Task item
A faithful transcription of the entries below is required.

━━━━━━━━━━━━━━━━

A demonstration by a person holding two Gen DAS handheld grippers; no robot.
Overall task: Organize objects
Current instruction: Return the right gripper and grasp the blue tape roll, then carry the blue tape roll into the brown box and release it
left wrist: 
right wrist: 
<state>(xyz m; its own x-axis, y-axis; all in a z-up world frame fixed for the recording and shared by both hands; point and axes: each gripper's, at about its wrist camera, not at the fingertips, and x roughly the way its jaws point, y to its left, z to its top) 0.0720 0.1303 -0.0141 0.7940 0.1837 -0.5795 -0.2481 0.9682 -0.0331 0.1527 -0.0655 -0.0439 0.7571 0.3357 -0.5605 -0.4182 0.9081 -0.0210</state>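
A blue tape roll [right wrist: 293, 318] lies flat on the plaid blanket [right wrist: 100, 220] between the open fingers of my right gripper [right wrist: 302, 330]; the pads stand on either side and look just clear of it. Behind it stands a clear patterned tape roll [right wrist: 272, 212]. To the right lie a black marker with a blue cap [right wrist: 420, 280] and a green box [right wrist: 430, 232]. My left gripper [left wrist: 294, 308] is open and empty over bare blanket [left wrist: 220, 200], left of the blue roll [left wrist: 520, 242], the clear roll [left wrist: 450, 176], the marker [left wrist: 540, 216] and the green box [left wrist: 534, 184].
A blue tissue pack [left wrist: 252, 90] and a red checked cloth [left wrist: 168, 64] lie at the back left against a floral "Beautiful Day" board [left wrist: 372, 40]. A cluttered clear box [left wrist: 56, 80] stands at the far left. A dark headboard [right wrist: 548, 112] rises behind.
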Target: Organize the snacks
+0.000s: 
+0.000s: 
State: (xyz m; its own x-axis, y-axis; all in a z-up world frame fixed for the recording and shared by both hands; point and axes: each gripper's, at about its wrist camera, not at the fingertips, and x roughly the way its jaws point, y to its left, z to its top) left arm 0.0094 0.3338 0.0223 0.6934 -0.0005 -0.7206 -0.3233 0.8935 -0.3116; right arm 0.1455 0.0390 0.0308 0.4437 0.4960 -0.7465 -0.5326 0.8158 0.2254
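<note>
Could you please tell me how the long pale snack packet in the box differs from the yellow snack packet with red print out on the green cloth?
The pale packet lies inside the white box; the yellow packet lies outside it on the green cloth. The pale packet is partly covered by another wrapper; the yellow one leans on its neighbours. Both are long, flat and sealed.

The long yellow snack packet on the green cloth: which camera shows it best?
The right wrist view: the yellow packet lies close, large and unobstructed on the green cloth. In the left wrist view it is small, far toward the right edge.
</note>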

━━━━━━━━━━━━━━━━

Written solution
A demonstration by a person holding two Gen DAS handheld grippers; no robot.
Overall task: Organize objects
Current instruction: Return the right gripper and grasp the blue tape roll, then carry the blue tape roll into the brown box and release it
left wrist: 
right wrist: 
<state>(xyz m; its own x-axis, y-axis; all in a z-up world frame fixed for the recording and shared by both hands; point and axes: each gripper's, at about its wrist camera, not at the fingertips, and x roughly the way its jaws point, y to its left, z to its top) 0.0720 0.1303 -0.0141 0.7940 0.1837 -0.5795 -0.2481 0.9682 -0.0331 0.1527 -0.0655 -0.0439 0.7571 0.3357 -0.5605 -0.4182 0.9081 -0.0210</state>
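A blue tape roll [right wrist: 293, 318] lies flat on the plaid blanket [right wrist: 100, 220] between the open fingers of my right gripper [right wrist: 302, 330]; the pads stand on either side and look just clear of it. Behind it stands a clear patterned tape roll [right wrist: 272, 212]. To the right lie a black marker with a blue cap [right wrist: 420, 280] and a green box [right wrist: 430, 232]. My left gripper [left wrist: 294, 308] is open and empty over bare blanket [left wrist: 220, 200], left of the blue roll [left wrist: 520, 242], the clear roll [left wrist: 450, 176], the marker [left wrist: 540, 216] and the green box [left wrist: 534, 184].
A blue tissue pack [left wrist: 252, 90] and a red checked cloth [left wrist: 168, 64] lie at the back left against a floral "Beautiful Day" board [left wrist: 372, 40]. A cluttered clear box [left wrist: 56, 80] stands at the far left. A dark headboard [right wrist: 548, 112] rises behind.
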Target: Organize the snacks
+0.000s: 
+0.000s: 
State: (xyz m; its own x-axis, y-axis; all in a z-up world frame fixed for the recording and shared by both hands; point and axes: each gripper's, at about its wrist camera, not at the fingertips, and x roughly the way its jaws point, y to its left, z to its top) left arm 0.0094 0.3338 0.0223 0.6934 -0.0005 -0.7206 -0.3233 0.8935 -0.3116; right arm 0.1455 0.0390 0.0308 0.4437 0.4960 -0.7465 -0.5326 0.8158 0.2254
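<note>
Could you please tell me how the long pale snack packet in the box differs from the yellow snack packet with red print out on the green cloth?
The pale packet lies inside the white box; the yellow packet lies outside it on the green cloth. The pale packet is partly covered by another wrapper; the yellow one leans on its neighbours. Both are long, flat and sealed.

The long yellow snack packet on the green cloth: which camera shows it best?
The right wrist view: the yellow packet lies close, large and unobstructed on the green cloth. In the left wrist view it is small, far toward the right edge.
</note>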

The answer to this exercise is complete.